### Task description
Exactly the lines from the one containing "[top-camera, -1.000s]" through the end of the data, and nothing more, should be retyped; pictures stay out.

▽

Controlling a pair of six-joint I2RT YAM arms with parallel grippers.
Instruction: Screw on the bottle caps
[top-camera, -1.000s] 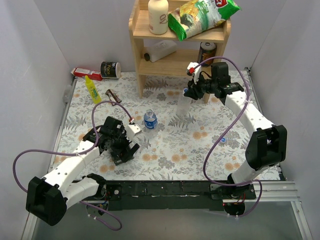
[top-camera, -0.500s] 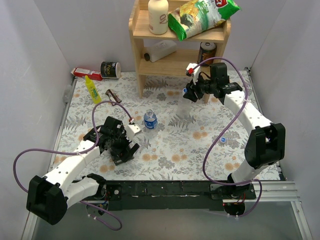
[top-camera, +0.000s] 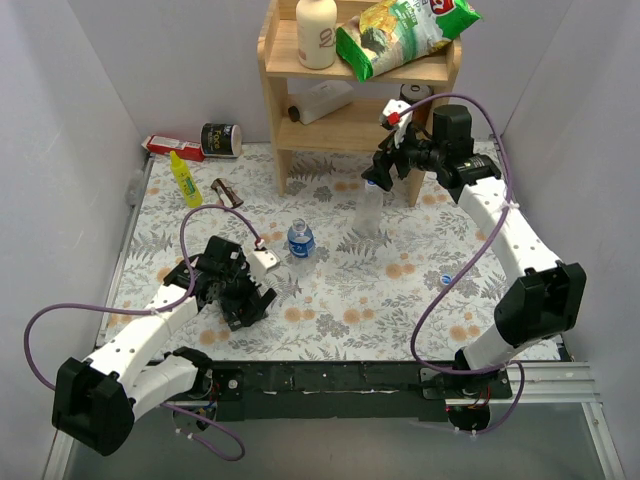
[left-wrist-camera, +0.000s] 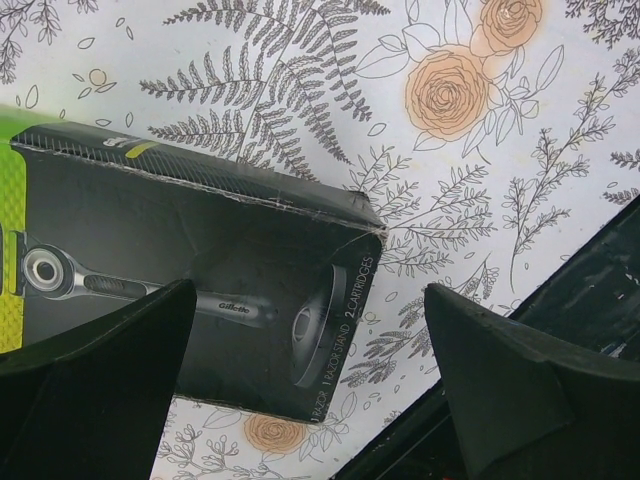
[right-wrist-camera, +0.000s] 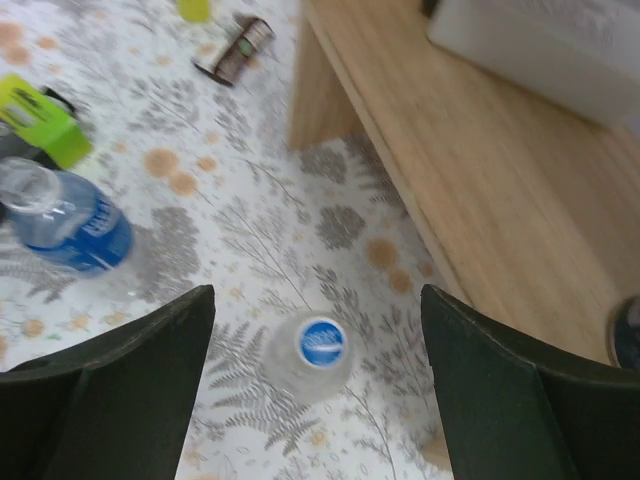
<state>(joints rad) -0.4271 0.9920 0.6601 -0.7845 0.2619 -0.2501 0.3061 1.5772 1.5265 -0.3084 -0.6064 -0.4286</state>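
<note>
The right pincer (right-wrist-camera: 316, 292) hangs wide apart, holding nothing, right above the plain bottle (right-wrist-camera: 290, 378). That bottle stands upright on the tabletop (top-camera: 340, 300), its long axis pointing at the wrist, and a blue cap (right-wrist-camera: 322, 343) sits on its neck. Whether the cap is fully tightened I cannot tell.

The labelled bottle (top-camera: 301, 241) stands open-necked to the left, between the two arms. A loose cap (top-camera: 446, 281) lies nearer the right arm, so fetching it probably falls to that side. The left pincer (left-wrist-camera: 310, 290) is spread wide over a razor box (left-wrist-camera: 200, 260).
</note>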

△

### Result of the task
[top-camera, -1.000s] 
[top-camera, -0.500s] 
[top-camera, +0.000s] 
[left-wrist-camera, +0.000s] 
[right-wrist-camera, +0.000s] 
<state>(joints rad) -0.4271 0.9920 0.6601 -0.7845 0.2619 -0.2501 0.3061 1.5772 1.5265 -0.3084 -0.6064 -0.4286</state>
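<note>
The right pincer (right-wrist-camera: 316, 292) hangs wide apart, holding nothing, right above the plain bottle (right-wrist-camera: 290, 378). That bottle stands upright on the tabletop (top-camera: 340, 300), its long axis pointing at the wrist, and a blue cap (right-wrist-camera: 322, 343) sits on its neck. Whether the cap is fully tightened I cannot tell.

The labelled bottle (top-camera: 301, 241) stands open-necked to the left, between the two arms. A loose cap (top-camera: 446, 281) lies nearer the right arm, so fetching it probably falls to that side. The left pincer (left-wrist-camera: 310, 290) is spread wide over a razor box (left-wrist-camera: 200, 260).
</note>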

The exercise requires no additional content.